XXXV

De la fenêtre, on voyait la grande pelouse que bordait une allée de gravier. Celle-ci montait en pente très douce jusqu’à la bâtisse où je me trouvais et qui m’avait fait penser à l’un de ces hôtels blancs des bords de la Méditerranée. Mais quand j’avais gravi les marches du perron, mes yeux étaient tombés sur cette inscription en lettres d’argent, qui ornait la porte d’entrée : « Collège de Luiza et d’Albany ».

Là-bas, à l’extrémité de la pelouse, un terrain de tennis. À droite, une rangée de bouleaux et une piscine qu’on avait vidée. Le plongeoir était à moitié écroulé.

Il vint me rejoindre dans l’embrasure de la fenêtre.

— Eh oui… Je suis désolé, monsieur… Toutes les archives du collège ont brûlé… Sans exception…

Un homme d’une soixantaine d’années qui portait des lunettes à monture d’écaille claire et une veste de tweed.

— Et de toute façon, Mme Jeanschmidt n’aurait pas donné son autorisation… Elle ne veut plus entendre parler de ce qui concerne le collège de Luiza, depuis la mort de son mari…

— Il n’y a pas de vieilles photos de classe qui traînent ? lui demandai-je.

— Non, monsieur. Je vous répète que tout a brûlé…

— Vous avez travaillé longtemps ici ?

— Les deux dernières années du collège de Luiza. Ensuite, notre directeur, M. Jeanschmidt, est mort… Mais le collège n’était plus ce qu’il avait été…

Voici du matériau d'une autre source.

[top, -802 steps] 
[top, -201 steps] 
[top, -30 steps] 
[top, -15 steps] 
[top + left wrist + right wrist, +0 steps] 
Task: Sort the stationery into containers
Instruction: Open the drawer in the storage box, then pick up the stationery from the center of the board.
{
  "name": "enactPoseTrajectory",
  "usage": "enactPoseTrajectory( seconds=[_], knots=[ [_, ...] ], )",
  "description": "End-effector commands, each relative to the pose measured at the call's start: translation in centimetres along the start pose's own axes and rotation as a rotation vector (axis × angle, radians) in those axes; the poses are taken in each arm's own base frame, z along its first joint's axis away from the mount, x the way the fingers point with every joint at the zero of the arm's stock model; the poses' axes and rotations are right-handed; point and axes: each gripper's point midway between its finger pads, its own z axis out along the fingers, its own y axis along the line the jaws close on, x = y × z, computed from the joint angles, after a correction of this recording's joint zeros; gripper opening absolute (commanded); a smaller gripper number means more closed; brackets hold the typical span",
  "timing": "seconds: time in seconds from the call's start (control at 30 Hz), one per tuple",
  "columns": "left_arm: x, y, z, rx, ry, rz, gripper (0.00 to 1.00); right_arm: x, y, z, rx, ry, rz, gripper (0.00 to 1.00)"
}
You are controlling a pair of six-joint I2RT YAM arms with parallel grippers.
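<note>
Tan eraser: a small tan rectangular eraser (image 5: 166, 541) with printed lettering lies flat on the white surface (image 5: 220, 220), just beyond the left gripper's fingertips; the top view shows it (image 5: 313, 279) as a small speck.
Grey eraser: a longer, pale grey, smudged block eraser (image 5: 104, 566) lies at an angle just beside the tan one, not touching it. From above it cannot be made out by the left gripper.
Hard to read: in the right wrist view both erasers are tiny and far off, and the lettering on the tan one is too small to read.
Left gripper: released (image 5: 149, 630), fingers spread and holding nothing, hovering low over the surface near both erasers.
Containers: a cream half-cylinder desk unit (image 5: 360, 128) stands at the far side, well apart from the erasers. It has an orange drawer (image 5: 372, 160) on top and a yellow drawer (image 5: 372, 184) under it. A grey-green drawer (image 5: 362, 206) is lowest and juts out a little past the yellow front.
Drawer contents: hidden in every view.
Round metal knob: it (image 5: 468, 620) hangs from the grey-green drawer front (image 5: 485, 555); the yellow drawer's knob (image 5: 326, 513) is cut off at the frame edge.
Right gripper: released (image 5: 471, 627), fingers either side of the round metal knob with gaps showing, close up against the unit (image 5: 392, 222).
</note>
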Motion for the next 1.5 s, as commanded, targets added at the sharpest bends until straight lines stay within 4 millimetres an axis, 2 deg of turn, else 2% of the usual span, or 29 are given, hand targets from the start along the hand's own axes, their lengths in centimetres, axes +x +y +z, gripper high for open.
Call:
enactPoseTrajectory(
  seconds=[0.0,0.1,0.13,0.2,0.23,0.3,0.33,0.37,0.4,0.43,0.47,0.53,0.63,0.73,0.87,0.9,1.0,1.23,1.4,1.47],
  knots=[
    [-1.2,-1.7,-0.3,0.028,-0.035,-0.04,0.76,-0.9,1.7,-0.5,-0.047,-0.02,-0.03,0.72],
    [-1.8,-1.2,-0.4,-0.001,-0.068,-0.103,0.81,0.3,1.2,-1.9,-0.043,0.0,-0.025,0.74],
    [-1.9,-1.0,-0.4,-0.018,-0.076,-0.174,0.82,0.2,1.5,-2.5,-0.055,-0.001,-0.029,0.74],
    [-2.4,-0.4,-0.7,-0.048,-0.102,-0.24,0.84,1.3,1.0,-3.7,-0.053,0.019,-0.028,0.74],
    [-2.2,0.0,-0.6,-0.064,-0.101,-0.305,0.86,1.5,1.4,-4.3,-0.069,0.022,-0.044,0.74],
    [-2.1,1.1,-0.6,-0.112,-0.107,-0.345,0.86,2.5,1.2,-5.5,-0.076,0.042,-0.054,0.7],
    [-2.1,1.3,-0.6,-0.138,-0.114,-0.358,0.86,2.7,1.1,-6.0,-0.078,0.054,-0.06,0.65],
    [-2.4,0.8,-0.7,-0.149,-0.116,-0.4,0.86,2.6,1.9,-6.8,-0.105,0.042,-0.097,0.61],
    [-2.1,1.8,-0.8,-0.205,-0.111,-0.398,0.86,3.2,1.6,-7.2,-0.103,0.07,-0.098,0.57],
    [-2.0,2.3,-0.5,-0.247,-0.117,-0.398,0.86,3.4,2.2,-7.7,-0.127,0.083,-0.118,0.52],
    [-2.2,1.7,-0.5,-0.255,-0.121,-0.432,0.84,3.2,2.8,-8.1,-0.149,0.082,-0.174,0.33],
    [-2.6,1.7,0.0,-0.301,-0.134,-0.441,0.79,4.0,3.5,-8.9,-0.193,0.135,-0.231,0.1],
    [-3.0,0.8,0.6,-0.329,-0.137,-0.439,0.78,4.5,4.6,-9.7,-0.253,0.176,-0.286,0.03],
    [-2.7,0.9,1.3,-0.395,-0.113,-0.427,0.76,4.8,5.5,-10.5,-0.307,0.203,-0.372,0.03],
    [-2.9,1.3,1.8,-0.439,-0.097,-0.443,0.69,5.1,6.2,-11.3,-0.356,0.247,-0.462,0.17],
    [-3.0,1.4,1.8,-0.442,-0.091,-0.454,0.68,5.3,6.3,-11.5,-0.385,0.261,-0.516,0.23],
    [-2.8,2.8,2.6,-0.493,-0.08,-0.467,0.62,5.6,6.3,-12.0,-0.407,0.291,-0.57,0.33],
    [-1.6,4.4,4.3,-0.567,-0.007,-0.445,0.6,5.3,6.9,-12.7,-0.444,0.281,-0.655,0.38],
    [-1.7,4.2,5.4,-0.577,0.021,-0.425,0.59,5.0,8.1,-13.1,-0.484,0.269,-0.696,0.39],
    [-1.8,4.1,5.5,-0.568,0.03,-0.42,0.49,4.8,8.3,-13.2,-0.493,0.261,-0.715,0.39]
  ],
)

Il regardait par la fenêtre, l’air pensif.

— En tant qu’ancien élève, j’aurais aimé retrouver quelques souvenirs, lui dis-je.

— Je comprends. Malheureusement…

— Et qu’est-ce que va devenir le collège ?

— Oh, ils vont tout vendre aux enchères.

Et il balayait d’un geste nonchalant du bras la pelouse, les tennis, la piscine, devant nous.

— Vous voulez voir une dernière fois les dortoirs et les salles de classe ?

— Ce n’est pas la peine.

Il sortit une pipe de la poche de sa veste et la mit à sa bouche. Il ne quittait pas l’embrasure de la fenêtre.

— Qu’est-ce que c’était déjà, ce bâtiment de bois, à gauche ?

— Les vestiaires, monsieur. On s’y changeait pour faire du sport…

— Ah oui…

Il bourrait sa pipe.

— J’ai tout oublié… Est-ce que nous portions un uniforme ?

— Non, monsieur. Simplement pour le dîner et les jours de sortie, le blazer bleu marine était obligatoire.

Je me suis approché de la fenêtre. Je collais presque mon front à la vitre. En bas, devant la bâtisse blanche, il y avait une esplanade recouverte de gravier et où la mauvaise herbe perçait déjà. Je nous voyais, Freddie et moi, dans nos blazers. Et j’essayais d’imaginer l’aspect que pouvait avoir cet homme, venu nous chercher un jour de sortie, qui descendait d’une voiture, marchait vers nous et qui était mon père.